» **Exercise description**
The data below must be returned in full and exactly.
_ _ _ _ _
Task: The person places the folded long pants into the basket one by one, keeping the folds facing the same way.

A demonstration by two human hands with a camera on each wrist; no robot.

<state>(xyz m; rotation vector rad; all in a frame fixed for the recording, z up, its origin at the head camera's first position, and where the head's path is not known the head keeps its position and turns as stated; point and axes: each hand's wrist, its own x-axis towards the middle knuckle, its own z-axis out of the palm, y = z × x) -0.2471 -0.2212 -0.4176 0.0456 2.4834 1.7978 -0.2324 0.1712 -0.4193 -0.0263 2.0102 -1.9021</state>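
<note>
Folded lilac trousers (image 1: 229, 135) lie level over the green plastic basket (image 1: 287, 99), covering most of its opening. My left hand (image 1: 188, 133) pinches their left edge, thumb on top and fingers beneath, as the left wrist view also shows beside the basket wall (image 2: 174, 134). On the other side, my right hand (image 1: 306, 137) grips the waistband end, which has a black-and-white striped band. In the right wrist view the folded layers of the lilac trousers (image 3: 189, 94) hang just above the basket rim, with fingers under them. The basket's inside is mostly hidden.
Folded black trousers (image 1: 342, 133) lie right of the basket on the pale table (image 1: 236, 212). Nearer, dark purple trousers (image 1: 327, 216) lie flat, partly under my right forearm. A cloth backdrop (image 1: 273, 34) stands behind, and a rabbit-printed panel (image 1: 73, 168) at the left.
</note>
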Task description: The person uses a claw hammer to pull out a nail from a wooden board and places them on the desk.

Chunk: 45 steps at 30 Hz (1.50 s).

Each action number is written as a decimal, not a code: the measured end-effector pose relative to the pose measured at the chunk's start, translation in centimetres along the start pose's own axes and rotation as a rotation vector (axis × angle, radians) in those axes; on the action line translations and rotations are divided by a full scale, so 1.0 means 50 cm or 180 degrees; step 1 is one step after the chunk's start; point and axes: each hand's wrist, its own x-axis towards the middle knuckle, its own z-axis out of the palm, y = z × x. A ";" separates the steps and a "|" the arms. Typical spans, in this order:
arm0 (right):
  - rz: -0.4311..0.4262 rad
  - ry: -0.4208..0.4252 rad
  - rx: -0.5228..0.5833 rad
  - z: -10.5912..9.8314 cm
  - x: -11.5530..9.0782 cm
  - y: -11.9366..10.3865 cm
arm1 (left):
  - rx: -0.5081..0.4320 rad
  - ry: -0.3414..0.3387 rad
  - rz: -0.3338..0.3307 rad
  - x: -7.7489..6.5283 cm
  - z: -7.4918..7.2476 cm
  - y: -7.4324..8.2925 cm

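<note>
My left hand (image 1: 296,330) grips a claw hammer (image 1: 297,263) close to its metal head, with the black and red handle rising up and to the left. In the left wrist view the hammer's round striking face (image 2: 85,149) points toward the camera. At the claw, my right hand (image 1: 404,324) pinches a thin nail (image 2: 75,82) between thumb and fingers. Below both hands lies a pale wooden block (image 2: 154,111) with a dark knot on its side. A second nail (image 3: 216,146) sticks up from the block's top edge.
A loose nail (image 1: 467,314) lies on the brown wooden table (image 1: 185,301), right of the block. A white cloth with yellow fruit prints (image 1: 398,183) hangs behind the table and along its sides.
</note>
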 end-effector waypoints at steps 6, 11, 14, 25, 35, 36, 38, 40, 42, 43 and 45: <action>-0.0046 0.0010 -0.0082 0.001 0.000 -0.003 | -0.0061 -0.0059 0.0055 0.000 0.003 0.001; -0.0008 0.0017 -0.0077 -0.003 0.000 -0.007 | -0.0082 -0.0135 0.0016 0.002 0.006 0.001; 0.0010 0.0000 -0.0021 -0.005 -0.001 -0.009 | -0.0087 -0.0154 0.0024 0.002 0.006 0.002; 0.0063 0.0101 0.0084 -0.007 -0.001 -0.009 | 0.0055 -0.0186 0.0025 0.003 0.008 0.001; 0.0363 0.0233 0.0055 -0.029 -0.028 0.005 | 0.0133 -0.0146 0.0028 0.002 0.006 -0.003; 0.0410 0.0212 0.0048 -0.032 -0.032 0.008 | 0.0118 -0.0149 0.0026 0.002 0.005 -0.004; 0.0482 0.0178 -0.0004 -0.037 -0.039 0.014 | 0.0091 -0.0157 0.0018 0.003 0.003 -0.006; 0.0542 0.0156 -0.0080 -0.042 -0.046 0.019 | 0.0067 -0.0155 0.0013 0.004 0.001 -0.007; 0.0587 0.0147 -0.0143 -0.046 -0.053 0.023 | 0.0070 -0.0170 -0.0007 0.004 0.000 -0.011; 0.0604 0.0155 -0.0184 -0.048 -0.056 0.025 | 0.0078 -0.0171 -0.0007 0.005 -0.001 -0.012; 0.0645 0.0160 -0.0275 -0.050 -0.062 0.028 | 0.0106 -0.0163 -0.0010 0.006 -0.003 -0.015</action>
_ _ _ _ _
» **Result below**
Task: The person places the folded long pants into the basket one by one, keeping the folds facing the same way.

A demonstration by two human hands with a camera on each wrist; no robot.

<state>(xyz m; rotation vector rad; all in a frame fixed for the recording, z up, its origin at the head camera's first position, and where the head's path is not known the head keeps its position and turns as stated; point and axes: each hand's wrist, its own x-axis towards the middle knuckle, its own z-axis out of the palm, y = z × x) -0.2471 -0.2212 -0.4176 0.0456 2.4834 1.7978 -0.2324 0.1712 -0.4193 -0.0263 2.0102 -1.9021</state>
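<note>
Folded lilac trousers (image 1: 229, 135) lie level over the green plastic basket (image 1: 287, 99), covering most of its opening. My left hand (image 1: 188, 133) pinches their left edge, thumb on top and fingers beneath, as the left wrist view also shows beside the basket wall (image 2: 174, 134). On the other side, my right hand (image 1: 306, 137) grips the waistband end, which has a black-and-white striped band. In the right wrist view the folded layers of the lilac trousers (image 3: 189, 94) hang just above the basket rim, with fingers under them. The basket's inside is mostly hidden.
Folded black trousers (image 1: 342, 133) lie right of the basket on the pale table (image 1: 236, 212). Nearer, dark purple trousers (image 1: 327, 216) lie flat, partly under my right forearm. A cloth backdrop (image 1: 273, 34) stands behind, and a rabbit-printed panel (image 1: 73, 168) at the left.
</note>
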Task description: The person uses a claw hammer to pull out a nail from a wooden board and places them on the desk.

Chunk: 45 steps at 30 Hz (1.50 s).

Each action number is written as a decimal, not a code: the measured end-effector pose relative to the pose measured at the chunk's start, translation in centimetres along the start pose's own axes and rotation as a rotation vector (axis × angle, radians) in those axes; on the action line translations and rotations are divided by a full scale, so 1.0 means 50 cm or 180 degrees; step 1 is one step after the chunk's start; point and axes: each hand's wrist, its own x-axis towards the middle knuckle, its own z-axis out of the palm, y = z × x. A ";" separates the steps and a "|" the arms. Typical spans, in this order:
arm0 (right):
  - rz: -0.4311..0.4262 rad
  - ry: -0.4208..0.4252 rad
  - rx: -0.5228..0.5833 rad
  - z: -10.5912..9.8314 cm
  - x: -11.5530..9.0782 cm
  - y: -11.9366..10.3865 cm
arm1 (left):
  - rx: -0.5081..0.4320 rad
  - ry: -0.3414..0.3387 rad
  - rz: -0.3338..0.3307 rad
  - x: -7.7489..6.5283 cm
  - z: -7.4918..7.2476 cm
  - y: -7.4324..8.2925 cm

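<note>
My left hand (image 1: 296,330) grips a claw hammer (image 1: 297,263) close to its metal head, with the black and red handle rising up and to the left. In the left wrist view the hammer's round striking face (image 2: 85,149) points toward the camera. At the claw, my right hand (image 1: 404,324) pinches a thin nail (image 2: 75,82) between thumb and fingers. Below both hands lies a pale wooden block (image 2: 154,111) with a dark knot on its side. A second nail (image 3: 216,146) sticks up from the block's top edge.
A loose nail (image 1: 467,314) lies on the brown wooden table (image 1: 185,301), right of the block. A white cloth with yellow fruit prints (image 1: 398,183) hangs behind the table and along its sides.
</note>
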 end-effector waypoints at steps 6, 11, 14, 25, 35, 36, 38, 40, 42, 43 and 45: <action>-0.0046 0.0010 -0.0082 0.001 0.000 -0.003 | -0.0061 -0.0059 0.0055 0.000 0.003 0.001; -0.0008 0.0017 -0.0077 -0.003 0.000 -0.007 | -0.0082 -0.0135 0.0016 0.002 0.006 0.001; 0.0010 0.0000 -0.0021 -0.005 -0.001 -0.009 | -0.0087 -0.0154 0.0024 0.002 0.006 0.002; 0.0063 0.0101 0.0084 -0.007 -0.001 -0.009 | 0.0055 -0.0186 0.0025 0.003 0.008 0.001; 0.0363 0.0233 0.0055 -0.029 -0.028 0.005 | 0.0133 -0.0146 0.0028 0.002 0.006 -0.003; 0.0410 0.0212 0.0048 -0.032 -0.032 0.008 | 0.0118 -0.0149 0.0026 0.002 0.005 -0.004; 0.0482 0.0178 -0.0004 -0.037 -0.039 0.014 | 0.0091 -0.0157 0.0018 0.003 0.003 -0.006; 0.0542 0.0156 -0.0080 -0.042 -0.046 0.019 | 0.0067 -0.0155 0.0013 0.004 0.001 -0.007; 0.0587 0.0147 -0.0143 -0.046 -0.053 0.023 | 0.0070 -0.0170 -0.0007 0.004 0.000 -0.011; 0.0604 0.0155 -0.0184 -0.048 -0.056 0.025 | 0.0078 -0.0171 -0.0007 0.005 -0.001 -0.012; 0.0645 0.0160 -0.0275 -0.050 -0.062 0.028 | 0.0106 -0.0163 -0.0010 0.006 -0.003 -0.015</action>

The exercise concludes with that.